What exactly does the job description of First Lady of the United States consist of? We’re not sure and throughout history, it seems like the position has taken on a variety of unspoken duties.
Jean Harris, a political scientist at the University of Scranton, takes a deep look at what is expected of First Ladies.
Jean Wahl Harris is a professor of political science at The University of Scranton. She earned her PhD from Binghamton University. Her areas of expertise include first ladies and the vice presidency, as well as local and state politics. Dr. Harris frequently serves as a source for local newspaper and television reporters, and has also been quoted in articles in USA Today, San Francisco Chronicle and The New York Times.
Duties of The First Lady
I have been studying first ladies– de facto, unpaid federal employees– for 15 years. First lady scholarship has provided insights into the evolution of not only the presidency, but also the rights and political status of women and gender roles.
Hired by no one to a job with no formal description or official authority, a first lady gets the job because she married a man, often decades ago, who is elected president.
Eleanor Roosevelt didn’t have specific duties when she boldly became the eyes and ears of her disabled husband, yet she successfully advocated for civil rights policies and for the appointment of a record number of women in her husband’s administration. Laura Bush rose in public esteem by playing a significant role in helping American families cope with fear and sadness after 9/11.
Even more popular than Bush, Michelle Obama also charted her own course, astutely learning from her predecessors, and emerged not only as a strong advocate for nutrition and military families, but she also has become an extremely popular public leader even as her husband’s approval ratings (and those of Congress) wane.
Poring over other scholarly work, biographies, autobiographies, news articles, public opinion polls, and other sources, it’s clear to me that first ladies have evolved along with the responsibilities of the presidency and the tactics of political campaigns, and have responded to and influenced public attitudes toward gender roles, marital relations, and the legal, political and social status of women.
A first lady today is at once a nurturing wife, champion of causes with a decidedly maternal bent, presidential advisor, role model , campaign surrogate, international ambassador, social hostess to the nation and general manager of the White House. For this 24-7 job, she receives zero dollars in annual salary, and her performance is evaluated in virtually every living room watching the nightly news.
There are twists and surprises in my research. If Hillary Clinton is one day president, how ironic that as first lady, she was once asked to tone down her assertive personality, so as not to emasculate her husband, the president.
But, whenever a woman is elected president, first lady scholarship no doubt will enter unchartered territory.

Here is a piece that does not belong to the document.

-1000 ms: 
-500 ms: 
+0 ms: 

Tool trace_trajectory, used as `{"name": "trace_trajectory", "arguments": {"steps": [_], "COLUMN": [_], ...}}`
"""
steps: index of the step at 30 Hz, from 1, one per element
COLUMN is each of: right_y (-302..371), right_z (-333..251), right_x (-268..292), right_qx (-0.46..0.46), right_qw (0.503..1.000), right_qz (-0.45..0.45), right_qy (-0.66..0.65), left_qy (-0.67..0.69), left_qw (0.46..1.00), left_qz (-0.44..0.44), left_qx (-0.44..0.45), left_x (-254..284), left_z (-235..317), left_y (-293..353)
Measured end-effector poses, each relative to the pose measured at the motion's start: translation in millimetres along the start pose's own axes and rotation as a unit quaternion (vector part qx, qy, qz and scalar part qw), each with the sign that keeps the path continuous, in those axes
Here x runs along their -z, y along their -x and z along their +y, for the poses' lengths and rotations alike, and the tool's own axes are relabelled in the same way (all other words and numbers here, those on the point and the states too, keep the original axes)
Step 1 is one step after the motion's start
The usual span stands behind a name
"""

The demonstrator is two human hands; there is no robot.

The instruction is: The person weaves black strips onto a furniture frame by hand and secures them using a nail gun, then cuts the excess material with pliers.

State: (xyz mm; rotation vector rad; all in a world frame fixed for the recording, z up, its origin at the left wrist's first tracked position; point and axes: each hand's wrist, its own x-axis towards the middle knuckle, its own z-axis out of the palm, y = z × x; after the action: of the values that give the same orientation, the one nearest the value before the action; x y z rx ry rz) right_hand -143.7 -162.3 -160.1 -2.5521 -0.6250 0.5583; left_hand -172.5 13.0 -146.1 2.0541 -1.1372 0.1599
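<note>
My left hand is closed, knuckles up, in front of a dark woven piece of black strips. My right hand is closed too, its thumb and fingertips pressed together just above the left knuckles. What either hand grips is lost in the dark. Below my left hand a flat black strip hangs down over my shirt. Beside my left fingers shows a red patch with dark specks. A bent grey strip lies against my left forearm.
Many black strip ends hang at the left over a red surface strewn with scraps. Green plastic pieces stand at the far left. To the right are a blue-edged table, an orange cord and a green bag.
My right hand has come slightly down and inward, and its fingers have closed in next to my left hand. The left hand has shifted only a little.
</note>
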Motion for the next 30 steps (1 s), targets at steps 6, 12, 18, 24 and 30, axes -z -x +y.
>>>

Based on research of male spouses of chief executive officers in other institutions, such as college presidents, the expectations for the “first gentleman” will be nothing like those of first ladies. Indeed, the expectations may be nothing at all! Male spouses of CEOs in all professions have the luxury of deciding what, if any, responsibilities traditionally expected of first ladies, they will take on; they may choose to do nothing and they are not criticized for it. First ladies don’t have that luxury.